The other day, before walking into my office, I took the following shots from the office parking lot basically aiming for a satellite dish on a far-off tower. Being a wide angle lens, the tower was considerably closer than it appears in the photos.
Anyway, I wanted to test vignetting, the existence of which had been quite obvious in my early images. There are four images here, shot sequentially at F2, F4, F8 and F16.
There is significant vignetting in my opinion, with more of it when shot wide open and less of it when stopped way down. But even at F16, it is there.
I was disappointed to see it so prevalent. This is my first lens wider than 24mm-equiv. Perhaps this is just the nature of the beast. But it also occurs to me that this lens may be no different in this characteristic than native wide angle lenses from the major brands. The difference is that with native lenses (e.g. Olympus lens on an Olympus camera) the in-camera processing can rid the image of the vignetting.

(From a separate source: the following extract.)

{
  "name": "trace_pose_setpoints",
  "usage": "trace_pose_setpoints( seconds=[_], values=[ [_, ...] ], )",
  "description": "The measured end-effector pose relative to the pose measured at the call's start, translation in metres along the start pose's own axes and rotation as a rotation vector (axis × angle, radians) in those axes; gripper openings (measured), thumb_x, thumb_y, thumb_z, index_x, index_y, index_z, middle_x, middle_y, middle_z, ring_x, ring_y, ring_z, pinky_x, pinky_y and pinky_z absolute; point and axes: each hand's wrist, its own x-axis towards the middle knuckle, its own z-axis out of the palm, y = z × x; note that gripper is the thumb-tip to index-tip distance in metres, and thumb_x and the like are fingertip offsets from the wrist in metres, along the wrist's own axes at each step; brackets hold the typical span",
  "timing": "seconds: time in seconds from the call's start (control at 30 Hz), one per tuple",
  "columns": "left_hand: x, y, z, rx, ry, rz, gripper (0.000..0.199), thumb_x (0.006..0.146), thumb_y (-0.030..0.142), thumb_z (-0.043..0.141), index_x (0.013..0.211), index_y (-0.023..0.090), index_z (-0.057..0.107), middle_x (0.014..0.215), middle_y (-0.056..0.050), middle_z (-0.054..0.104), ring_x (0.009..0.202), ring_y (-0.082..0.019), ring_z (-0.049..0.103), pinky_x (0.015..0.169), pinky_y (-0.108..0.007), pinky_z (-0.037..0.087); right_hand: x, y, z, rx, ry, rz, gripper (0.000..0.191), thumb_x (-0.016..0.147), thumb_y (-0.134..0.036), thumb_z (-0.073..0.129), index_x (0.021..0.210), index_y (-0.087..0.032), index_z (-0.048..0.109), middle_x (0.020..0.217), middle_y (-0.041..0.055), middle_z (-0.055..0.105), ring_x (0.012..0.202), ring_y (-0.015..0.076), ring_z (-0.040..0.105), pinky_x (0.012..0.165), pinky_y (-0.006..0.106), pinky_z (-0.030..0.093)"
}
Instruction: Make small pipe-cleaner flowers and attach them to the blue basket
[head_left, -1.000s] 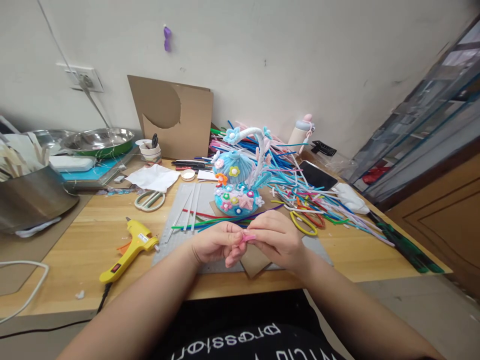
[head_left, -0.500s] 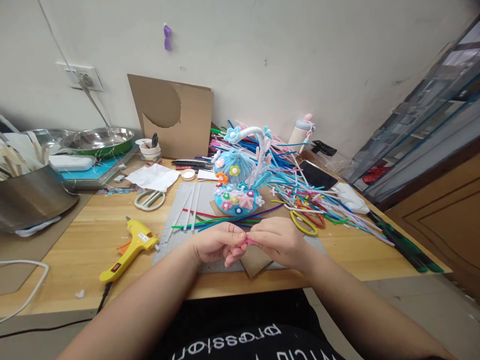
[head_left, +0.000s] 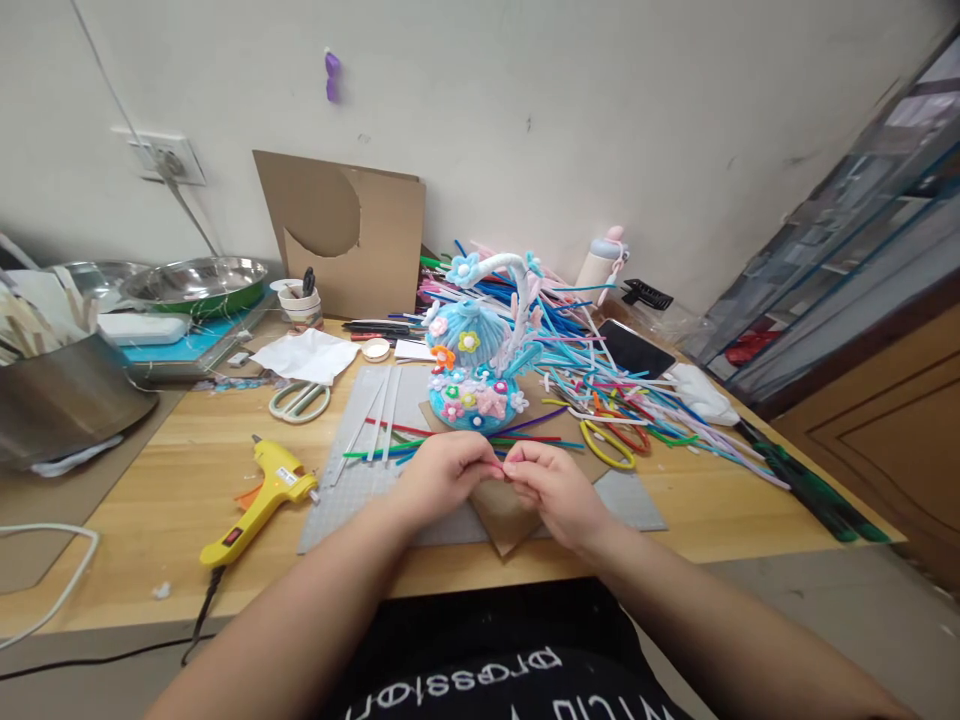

Yes, all of these images below can be post-processed (my preference is Lightroom) to remove vignetting. However, the F2 vignetting is very problematic. To get rid of it completely requires so much brightening that there is a loss of color in some situations.
Note: At this size of 750 pixels wide (compared with viewing on my 24" monitor) it's difficult to see the vignetting, except perhaps at F2. In fact it is only at F16 that you can see how really dirty my sensor is. On my computer monitor I can see dirt at F4 and F8.
I am working on processing these same images so I can post BEFORE and AFTER images. Each one needs some work.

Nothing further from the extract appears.